Alila Jabal Akhdar – to give the Green Mountain its proper name – hides its orchards and gardens among twists, folds and valleys, known as wadis in Arabic. At first glance, the region’s epithet seems something of a misnomer. However, guided tours through mountain villages and terraced farms reveal rows upon rows of pink bushes, themselves framed by jutting peaks. As a cottage industry of sorts, you’ll also find the village homes where the rose water is distilled.

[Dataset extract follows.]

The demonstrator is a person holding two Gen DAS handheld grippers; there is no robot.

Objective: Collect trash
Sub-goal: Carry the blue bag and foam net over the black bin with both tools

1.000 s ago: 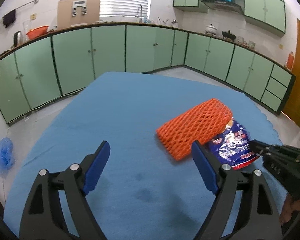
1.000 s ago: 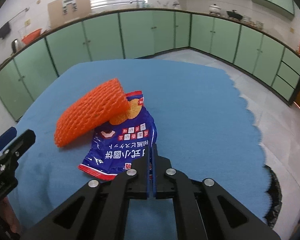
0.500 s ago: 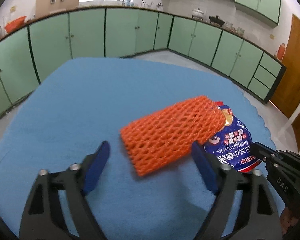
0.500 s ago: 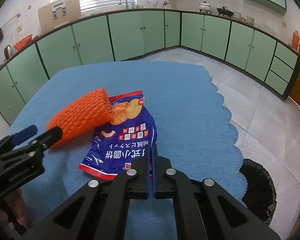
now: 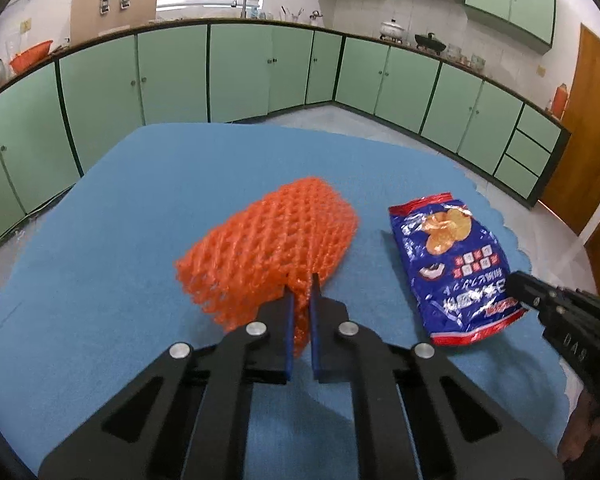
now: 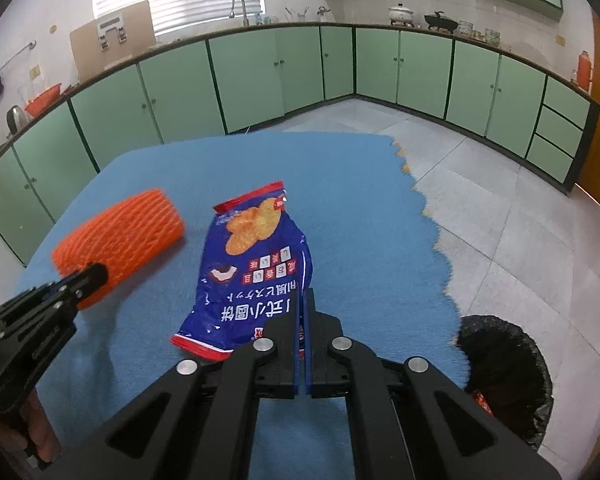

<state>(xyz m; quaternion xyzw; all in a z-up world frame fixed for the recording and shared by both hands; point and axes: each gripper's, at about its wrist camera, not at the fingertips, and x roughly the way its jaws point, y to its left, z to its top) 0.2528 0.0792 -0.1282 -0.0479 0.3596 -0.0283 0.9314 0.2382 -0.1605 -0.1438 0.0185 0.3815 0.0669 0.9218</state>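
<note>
On my left, the left gripper (image 5: 301,286) angles downward over the blue mat (image 5: 140,208), its jaws clenched on the near edge of the orange foam net (image 5: 272,246); a fold of the mesh is pinched between the blue pads. The net sits toward the left-middle of the mat, its far end tilted up and away from me. In the right wrist view I see that same gripper coming in from the lower left, with part of a hand (image 6: 40,436) behind it at the frame's edge.

Just right of the net, apart from it, is the blue snack bag (image 5: 456,268), its red-trimmed near end toward me. My right gripper (image 6: 303,300) also tilts downward and its jaws are clamped on that near end, the crinkled foil caught between the pads.

Left of the net the mat runs bare to its edge, then grey floor and green cabinets (image 5: 172,76). Far beyond both items the mat is open up to its far edge. To the right of the bag the mat's jagged edge (image 6: 436,236) is near, with tiled floor (image 6: 500,200) past it. The black-lined trash bin (image 6: 504,368) stands on the floor at near right, just beside the mat's edge.
</note>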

If you throw your net a bit wider, there are also hikes past kilometre-deep canyons and rock dwellings carved out of the very mountainside.
Keep your eyes peeled for rose water vials when visiting one of the vibrant markets
While staying among the mountain’s 2,000m high crags rewards travellers with luxury spas and spectacular views, you’ll have to head down into its foothills to pick up some rose water for yourself. Set in a palm-covered plain to the Green Mountain’s south, historic Nizwa is home to lively market souks where vials are busily traded. Expect to pay just over £10 for 375 ml. Friendly haggling is encouraged and, if you’re unsure on a price, consult your hotel’s concierge in advance. While you’re in town, don’t forget to call into Nizwa’s stunning 17th century fort or perhaps learn how to cook with the rose elixir at a cookery class.

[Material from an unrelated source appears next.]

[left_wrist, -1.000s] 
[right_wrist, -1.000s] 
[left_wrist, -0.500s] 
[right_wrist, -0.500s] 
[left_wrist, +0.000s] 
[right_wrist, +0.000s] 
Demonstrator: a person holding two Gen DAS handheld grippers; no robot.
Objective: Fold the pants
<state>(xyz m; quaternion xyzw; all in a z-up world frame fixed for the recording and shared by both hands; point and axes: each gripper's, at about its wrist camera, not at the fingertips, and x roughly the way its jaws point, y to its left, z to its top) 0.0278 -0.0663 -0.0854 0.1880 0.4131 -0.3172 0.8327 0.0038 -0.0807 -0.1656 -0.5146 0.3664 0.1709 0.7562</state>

Dive deep into Nizwa and visit the fort, stop by a souk and soak up the atmosphere of this bustling city
Want to savour Oman’s luxurious rose water for yourself? Talk to us to find out how to build a holiday that combines Alila Jabal Akhdar with Oman’s white sand beaches, grand mosques and sultans’ palaces. Or read more about the process involved in creating a tailor-made holiday.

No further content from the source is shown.